TRANSLOGIC 113: 2013 Tesla Model S


Tesla Motors is the the best performing stock in the world so far this year, up 410 percent, reports The Wall Street Journal.

It is an amazing story considering the hostility and doubt so many analysts have around the future of electric vehicles--the only kind of vehicle Tesla currently sells.

What seems crazy is the way Tesla's share price keeps climbing even after leading analysts and columnists (including this one) said it was vastly over-valued at much lower prices. The company's share price climbed 25 percent last month alone, and is around $170 a share.

Goldman Sachs, for example, said in July that the fair market value was more like $90 a share, and the investment bank issued that estimate when the price per share was already above $120.00.

Tesla's current market capitalization--the value of the outstanding stock--is above $20 billion. That compares with a market cap of about $64 billion for the much larger Ford and $50 billion for GM.

Tesla is on pace to deliver 21,000 vehicles this year, and only about 12,700 of the Model S luxury sedan have been delivered to date. Even Ford's Lincoln brand does better than that.

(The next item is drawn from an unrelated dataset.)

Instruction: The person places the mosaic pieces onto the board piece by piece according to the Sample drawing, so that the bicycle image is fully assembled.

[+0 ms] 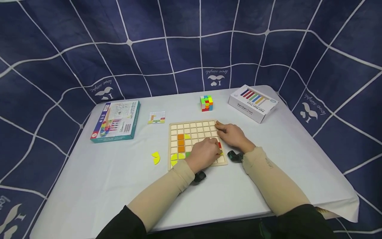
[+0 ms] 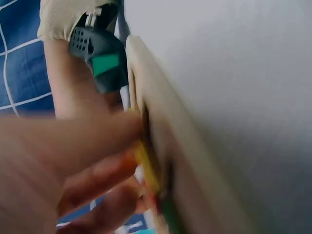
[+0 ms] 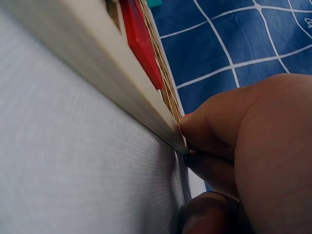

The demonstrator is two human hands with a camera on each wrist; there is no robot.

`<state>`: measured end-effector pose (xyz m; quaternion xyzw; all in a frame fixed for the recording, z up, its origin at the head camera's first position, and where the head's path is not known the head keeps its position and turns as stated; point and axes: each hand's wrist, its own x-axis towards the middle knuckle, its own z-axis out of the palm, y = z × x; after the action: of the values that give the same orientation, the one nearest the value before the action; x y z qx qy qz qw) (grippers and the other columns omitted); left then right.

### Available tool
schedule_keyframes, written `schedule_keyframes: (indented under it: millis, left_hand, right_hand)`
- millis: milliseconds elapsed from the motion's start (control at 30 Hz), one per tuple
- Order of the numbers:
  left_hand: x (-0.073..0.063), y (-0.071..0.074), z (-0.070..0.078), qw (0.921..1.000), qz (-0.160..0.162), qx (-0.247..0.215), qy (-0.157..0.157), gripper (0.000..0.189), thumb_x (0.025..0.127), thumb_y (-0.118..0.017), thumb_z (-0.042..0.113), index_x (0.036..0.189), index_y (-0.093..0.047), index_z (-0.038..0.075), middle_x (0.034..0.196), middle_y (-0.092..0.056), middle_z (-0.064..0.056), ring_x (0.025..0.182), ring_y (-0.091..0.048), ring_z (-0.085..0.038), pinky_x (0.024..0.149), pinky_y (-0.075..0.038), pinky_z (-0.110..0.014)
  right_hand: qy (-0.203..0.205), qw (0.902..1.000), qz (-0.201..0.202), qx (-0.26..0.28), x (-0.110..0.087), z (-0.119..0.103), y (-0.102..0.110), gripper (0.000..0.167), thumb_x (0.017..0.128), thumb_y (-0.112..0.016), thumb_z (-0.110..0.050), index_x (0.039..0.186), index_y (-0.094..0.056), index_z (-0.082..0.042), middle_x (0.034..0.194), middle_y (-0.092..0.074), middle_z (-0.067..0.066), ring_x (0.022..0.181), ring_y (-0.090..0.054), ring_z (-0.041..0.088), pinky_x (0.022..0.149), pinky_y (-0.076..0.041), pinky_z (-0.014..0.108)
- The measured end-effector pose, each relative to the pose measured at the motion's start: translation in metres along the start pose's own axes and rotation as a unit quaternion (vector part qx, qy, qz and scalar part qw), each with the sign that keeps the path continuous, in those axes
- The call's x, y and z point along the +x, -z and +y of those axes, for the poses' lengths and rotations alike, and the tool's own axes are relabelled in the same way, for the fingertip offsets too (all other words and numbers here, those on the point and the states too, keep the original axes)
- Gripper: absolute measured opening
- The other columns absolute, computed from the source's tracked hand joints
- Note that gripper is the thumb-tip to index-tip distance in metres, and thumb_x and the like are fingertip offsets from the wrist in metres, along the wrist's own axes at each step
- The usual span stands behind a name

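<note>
Wooden grid board [image 1: 197,127] flat on white table [image 1: 89,186], centre, just in front of person. Left hand [image 1: 204,153] palm-down over lower right part of board, fingers bent, tips pressing on a yellow piece [image 2: 146,163] by the board's edge; pinched or merely pushed, cannot tell, left wrist view too blurred. Right hand [image 1: 234,135] resting at right edge of board, fingers [image 3: 209,129] curled round the rim near upper right corner, gripping the frame. Red piece [image 3: 141,46] seated in a cell just beside right hand, against the rim. Orange pieces [image 1: 180,142] stacked in left columns of board, yellow and green pieces [image 1: 179,156] in bottom left cells.

Two loose yellow quarter-round pieces [image 1: 156,158] on table left of board, apart from it. Pattern card [image 1: 156,117] beyond board's upper left corner. Teal game box [image 1: 117,120] farther left. Colour cube [image 1: 206,103] behind board, white box with coloured stripes [image 1: 253,103] at far right. Beige sleeves on both forearms, wrist cameras strapped below. Navy grid-pattern cloth [image 1: 191,43] all around.
</note>
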<state>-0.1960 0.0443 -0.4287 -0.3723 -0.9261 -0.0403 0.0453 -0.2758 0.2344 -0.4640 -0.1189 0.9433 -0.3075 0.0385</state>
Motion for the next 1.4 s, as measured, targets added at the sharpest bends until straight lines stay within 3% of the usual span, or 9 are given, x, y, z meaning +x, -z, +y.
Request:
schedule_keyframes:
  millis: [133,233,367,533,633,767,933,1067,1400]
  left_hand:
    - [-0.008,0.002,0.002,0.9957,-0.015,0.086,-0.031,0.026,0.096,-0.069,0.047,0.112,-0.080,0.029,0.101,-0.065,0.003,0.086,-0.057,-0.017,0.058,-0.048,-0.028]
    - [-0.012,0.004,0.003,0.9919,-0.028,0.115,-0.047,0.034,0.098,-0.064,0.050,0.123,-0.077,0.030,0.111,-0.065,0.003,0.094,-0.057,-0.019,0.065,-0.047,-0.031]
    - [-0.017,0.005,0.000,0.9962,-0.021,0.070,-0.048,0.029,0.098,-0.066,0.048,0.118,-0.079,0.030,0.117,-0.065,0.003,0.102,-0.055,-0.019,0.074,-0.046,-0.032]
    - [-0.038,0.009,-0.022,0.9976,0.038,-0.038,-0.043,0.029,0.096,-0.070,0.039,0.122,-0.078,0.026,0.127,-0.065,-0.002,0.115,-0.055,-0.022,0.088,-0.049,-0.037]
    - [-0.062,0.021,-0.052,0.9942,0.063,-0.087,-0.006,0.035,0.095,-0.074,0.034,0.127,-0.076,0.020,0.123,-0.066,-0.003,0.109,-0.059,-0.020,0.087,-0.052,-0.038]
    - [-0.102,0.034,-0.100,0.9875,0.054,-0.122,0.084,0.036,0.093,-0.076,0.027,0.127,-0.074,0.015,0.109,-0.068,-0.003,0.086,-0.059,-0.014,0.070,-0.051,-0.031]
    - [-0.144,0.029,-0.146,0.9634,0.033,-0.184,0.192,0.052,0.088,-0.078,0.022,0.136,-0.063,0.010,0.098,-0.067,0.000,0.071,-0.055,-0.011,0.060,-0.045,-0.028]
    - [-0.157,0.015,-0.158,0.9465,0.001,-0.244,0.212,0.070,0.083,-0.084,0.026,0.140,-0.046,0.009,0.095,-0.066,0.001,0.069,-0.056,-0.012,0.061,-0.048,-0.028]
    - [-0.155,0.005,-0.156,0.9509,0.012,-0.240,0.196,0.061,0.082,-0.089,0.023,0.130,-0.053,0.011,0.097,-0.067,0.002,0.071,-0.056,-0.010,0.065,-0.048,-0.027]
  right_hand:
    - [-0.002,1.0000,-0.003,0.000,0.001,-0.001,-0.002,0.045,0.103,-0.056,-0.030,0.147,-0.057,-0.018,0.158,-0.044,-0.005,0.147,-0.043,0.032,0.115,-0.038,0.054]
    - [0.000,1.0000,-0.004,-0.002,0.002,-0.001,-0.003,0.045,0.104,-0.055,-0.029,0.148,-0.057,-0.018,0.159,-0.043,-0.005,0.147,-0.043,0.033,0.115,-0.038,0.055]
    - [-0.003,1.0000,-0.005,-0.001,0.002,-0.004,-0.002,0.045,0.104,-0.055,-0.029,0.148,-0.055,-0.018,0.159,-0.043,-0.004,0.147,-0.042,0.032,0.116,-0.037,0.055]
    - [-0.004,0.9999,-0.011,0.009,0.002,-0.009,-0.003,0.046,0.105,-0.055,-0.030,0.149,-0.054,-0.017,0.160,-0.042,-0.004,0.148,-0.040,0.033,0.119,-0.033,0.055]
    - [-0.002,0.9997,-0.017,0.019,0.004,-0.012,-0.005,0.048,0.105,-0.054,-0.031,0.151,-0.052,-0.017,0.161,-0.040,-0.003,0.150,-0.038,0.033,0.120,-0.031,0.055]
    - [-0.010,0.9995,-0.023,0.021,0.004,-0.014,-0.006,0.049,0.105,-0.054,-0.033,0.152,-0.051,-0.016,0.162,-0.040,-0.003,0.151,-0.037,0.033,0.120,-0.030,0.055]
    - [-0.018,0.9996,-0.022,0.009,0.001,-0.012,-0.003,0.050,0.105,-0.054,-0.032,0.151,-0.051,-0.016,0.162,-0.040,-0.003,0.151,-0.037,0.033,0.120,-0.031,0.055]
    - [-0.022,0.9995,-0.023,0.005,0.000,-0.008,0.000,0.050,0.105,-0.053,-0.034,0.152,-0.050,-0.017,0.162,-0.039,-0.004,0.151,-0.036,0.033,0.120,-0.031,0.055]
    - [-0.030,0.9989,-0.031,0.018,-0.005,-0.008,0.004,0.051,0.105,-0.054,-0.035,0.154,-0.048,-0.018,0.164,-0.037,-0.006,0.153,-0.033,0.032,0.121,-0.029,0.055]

Investors are betting on a very bright future for Tesla, not so much looking at today's share price in the context of a price-multiple to current earnings. And futures are gambles. Consider that almost 5,000 Teslas were registered in California in the first half of 2013, a bit less than half of the company's total output. Reliance on California, and specifically on wealthy Silicon Valley customers, should give pause to investors who insist Tesla shares have room to run yet.

BusinessWeek notes that Washington State is actually the best state per capita for Tesla, with Washingtonians buying one Tesla per every 100 vehicles sold. The Seattle metro area has, of course, quite a concentration of dot.com and silicon millionaires being home to Microsoft and a long list of supplier companies to the digital and software giant.

And here is something about Tesla that few people appreciate: it's an American car. Sure, some of its parts are surely imported. It's founder and CEO Elon Musk was born in South Africa. But it is an American-based company and the cars are being built in California by American workers. Toyota is a minority stakeholder, but it still qualifies as an American car company and American brand.

Who says domestic automakers can't get it right?